Many of the 600 people who had been evacuated to high schools in Eastport and Hampton Bays returned to their homes yesterday -- a few eluding police blockades to reach homes on Depot Street or Station Road, near the Westhampton rail station, that had been destroyed or gutted by the flames. Most found homes intact.

There were a thousand worries, though. At one point, officials expressed concern that helicopters crisscrossing the area through the smoke might be in danger of midair collisions.

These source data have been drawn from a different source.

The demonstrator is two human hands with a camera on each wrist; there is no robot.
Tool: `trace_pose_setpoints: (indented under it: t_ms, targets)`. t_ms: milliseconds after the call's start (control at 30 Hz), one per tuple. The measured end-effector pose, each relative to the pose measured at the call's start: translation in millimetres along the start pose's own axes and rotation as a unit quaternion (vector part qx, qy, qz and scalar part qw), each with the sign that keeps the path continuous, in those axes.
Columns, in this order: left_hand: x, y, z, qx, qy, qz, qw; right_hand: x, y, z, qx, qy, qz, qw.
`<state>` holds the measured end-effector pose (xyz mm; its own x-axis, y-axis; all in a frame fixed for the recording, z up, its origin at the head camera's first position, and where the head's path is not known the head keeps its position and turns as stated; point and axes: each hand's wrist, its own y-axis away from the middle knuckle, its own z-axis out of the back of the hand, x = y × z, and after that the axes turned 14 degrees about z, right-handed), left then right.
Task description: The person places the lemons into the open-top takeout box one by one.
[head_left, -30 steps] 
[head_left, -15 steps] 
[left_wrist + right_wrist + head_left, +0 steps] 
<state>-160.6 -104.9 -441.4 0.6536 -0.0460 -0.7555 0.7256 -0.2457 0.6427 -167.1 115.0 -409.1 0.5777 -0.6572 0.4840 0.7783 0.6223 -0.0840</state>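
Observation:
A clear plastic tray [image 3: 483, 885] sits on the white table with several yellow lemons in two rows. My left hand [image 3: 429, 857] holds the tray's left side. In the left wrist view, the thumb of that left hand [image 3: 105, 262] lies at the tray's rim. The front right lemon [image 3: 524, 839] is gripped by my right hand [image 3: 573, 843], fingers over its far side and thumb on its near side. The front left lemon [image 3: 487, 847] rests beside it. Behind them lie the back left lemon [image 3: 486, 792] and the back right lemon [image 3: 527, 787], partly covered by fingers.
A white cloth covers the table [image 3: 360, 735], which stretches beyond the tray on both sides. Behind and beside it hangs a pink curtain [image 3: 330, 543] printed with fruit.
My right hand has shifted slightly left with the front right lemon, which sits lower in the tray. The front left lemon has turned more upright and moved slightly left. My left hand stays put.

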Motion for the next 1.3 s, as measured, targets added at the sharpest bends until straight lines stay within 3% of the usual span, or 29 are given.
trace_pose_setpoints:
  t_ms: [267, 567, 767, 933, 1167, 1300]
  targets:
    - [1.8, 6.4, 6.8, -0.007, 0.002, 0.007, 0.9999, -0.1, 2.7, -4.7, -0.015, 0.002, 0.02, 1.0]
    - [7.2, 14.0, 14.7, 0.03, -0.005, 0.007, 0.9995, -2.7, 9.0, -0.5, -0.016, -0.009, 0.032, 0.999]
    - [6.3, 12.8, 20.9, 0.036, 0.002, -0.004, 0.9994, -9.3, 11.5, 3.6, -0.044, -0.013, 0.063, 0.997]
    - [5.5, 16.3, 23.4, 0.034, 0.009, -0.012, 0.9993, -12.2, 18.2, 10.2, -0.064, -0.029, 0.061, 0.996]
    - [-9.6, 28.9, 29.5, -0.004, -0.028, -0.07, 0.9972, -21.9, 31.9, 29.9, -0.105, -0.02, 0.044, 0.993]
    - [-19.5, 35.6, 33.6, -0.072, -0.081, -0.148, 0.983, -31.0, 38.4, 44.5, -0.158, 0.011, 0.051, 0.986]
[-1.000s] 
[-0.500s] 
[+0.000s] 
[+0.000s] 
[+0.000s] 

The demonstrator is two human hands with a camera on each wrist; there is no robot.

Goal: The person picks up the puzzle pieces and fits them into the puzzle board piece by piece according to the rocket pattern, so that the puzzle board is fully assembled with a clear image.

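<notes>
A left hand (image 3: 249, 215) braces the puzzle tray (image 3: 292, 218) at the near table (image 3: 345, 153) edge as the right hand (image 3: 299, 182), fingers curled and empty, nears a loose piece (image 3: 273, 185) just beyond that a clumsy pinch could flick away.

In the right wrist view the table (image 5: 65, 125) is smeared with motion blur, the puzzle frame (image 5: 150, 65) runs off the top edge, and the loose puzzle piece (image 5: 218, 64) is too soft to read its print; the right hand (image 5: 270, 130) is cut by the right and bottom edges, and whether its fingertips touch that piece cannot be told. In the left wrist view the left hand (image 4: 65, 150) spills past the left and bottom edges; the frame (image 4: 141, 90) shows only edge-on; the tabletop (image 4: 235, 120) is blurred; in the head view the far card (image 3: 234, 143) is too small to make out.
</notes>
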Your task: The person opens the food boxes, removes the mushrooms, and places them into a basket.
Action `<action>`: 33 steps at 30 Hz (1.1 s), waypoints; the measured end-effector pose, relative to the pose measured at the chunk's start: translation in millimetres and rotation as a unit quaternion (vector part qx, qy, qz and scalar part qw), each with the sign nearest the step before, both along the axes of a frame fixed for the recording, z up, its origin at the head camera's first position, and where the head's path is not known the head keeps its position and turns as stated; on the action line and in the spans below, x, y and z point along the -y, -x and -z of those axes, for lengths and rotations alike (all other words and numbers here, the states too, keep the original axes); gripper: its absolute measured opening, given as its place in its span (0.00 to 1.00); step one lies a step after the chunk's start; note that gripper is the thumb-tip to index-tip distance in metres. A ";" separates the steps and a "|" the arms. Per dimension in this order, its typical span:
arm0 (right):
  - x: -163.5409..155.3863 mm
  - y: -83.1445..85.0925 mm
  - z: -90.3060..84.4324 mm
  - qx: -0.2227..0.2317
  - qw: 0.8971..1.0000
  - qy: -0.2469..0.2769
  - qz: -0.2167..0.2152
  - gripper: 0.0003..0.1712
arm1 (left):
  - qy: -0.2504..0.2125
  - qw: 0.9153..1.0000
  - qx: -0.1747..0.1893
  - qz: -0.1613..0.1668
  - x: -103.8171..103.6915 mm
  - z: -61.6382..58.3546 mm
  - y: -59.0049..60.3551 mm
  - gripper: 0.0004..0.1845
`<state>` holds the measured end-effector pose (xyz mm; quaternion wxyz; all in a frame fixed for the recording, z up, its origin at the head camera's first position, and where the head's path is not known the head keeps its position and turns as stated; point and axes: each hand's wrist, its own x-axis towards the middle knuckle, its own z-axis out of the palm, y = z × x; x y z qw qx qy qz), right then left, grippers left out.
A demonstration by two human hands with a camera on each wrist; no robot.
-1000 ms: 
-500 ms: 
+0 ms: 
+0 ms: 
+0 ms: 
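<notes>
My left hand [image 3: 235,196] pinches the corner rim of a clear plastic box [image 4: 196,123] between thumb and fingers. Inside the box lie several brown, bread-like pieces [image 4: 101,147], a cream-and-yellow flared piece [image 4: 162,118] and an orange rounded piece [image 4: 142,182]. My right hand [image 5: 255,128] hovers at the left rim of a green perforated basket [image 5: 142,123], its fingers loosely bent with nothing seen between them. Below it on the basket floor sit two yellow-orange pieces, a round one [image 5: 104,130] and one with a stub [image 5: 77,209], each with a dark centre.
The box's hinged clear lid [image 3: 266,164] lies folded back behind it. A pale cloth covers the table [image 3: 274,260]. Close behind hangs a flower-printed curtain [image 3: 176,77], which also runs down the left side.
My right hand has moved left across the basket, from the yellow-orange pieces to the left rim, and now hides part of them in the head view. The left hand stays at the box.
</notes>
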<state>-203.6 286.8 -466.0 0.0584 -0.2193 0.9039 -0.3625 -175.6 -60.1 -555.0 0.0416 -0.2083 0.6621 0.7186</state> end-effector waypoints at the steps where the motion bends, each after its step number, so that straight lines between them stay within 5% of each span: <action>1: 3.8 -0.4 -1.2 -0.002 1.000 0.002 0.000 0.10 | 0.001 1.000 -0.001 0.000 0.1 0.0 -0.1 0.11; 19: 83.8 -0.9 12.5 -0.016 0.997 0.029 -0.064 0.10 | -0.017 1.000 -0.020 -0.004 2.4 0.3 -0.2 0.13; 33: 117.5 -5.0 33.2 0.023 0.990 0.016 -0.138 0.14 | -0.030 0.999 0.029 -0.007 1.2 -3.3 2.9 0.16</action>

The Suffolk County Executive, Robert J. Gaffney, urged residents throughout the area to minimize the use of cellular phones and water to avoid interfering with the firefighters' efforts. He said the fire had burned an area six miles long and two miles wide, bounded roughly by Montauk Highway on the south, the Suffolk County Airport on the east, Speonk on the west and the Sunrise Highway and other roads on the north.

Long Island Rail Road service was shut down east of Shirley and was expected to remain closed through the weekend, according to a spokesman, Jim Dolan. Many local roads, including part of the Sunrise Highway, also remained closed.

Mr. Gaffney urged people heading for the Hamptons this weekend not to cancel their plans because of the fire. He said there were no problems east of Westhampton, and noted that drivers could use the Long Island Expressway to Riverhead and then head for either fork on the island.

A tour of parts of the burned area yesterday revealed a strange landscape where green woods had become charred pines standing like blackened sticks. Flames continued to lick at underbrush. Here and there, firefighters made their way through the stricken, eerily smoking realms.

At one point, Governor Pataki watched a group of firefighters hose down a house and beat back approaching flames. As the fire turned away, they began to whoop joyously, and the Governor waded into the smoking woods to pound the volunteers on the back.

"Great, great job!" he shouted.

Later, at a news briefing, he said: "It's one thing to see it from the sky. It's another thing to see the incredible bravery of the volunteer firefighters out there, risking their lives to protect us."